Wednesday 28 March 2018

Don't use "kill" on PostgreSQL... or you're gonna have a bad time!

Have you ever been tempted to "kill -9a non-behaving PostgreSQL client session that won't die via "pg_cancel_backend()" or "pg_terminate_backend()"?  Let's just say that's at first you may believe (incorrectly) that it will affect only the single session you've killed, but in reality it's an incredibly bad idea... as the result will be ALL of your client sessions being reset and the database crashing.

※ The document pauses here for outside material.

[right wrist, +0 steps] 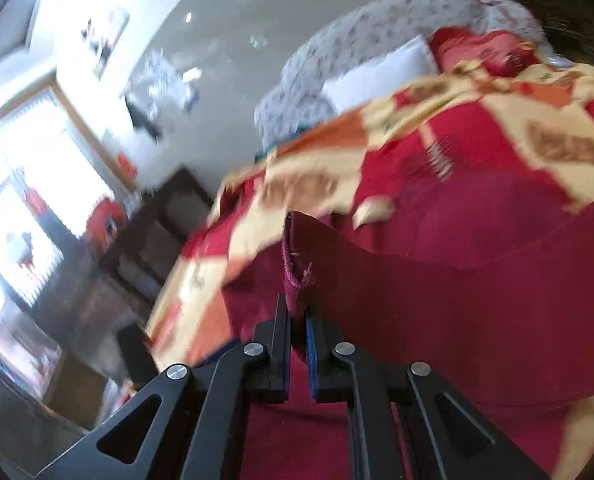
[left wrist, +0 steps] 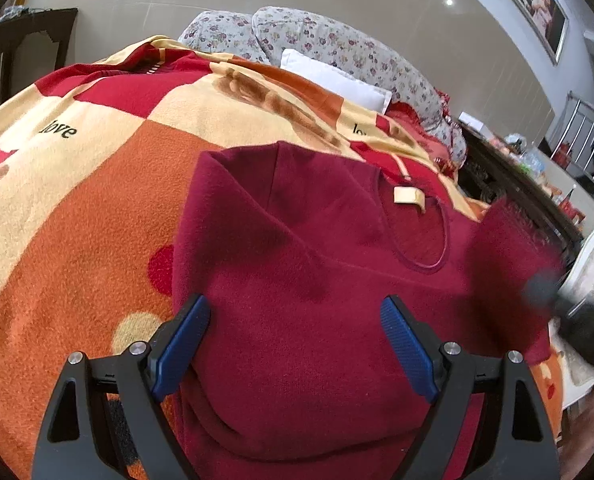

Here's an example.  Let's say there is one session you need to kill, so you use kill -9:

postgres=# select * from pg_stat_activity;
 datid | datname  |  pid  | usesysid | usename  | application_name | client_addr | client_hostname | client_port |         backend_start         |          xact_start           |          query_start          |         state_change          | wait_event_type | wait_event | state  | backend_xid | backend_xmin |              query
-------+----------+-------+----------+----------+------------------+-------------+-----------------+-------------+-------------------------------+-------------------------------+-------------------------------+-------------------------------+-----------------+------------+--------+-------------+--------------+---------------------------------
 13323 | postgres | 15658 |       10 | postgres | psql             |             |                 |          -1 | 2018-03-28 16:46:27.924226+00 | 2018-03-28 16:46:34.663799+00 | 2018-03-28 16:46:34.663799+00 | 2018-03-28 16:46:34.663808+00 |                 |            | active |             |         1757 | select * from pg_stat_activity;
(1 row)


postgres=# \! kill -9 15658


The postmaster detects that a process has exited abnormally:

16:46:44 UTC [15642]: LOG:  server process (PID 15658) was terminated by signal 9: Killed
16:46:44 UTC [15642]: DETAIL:  Failed process was running: select * from pg_stat_activity;


And even though it wasn't in a transaction and was only running a simple select, the postmaster terminates "any other active service processes":


16:46:44 [15642]: LOG:  terminating any other active server processes


The end result is that the entire PostgreSQL cluster/server resets itself, and does crash recovery to cleanup.  The time taken to do this can be significant, depending on how busy your database is and how long it's been since the last checkpoint.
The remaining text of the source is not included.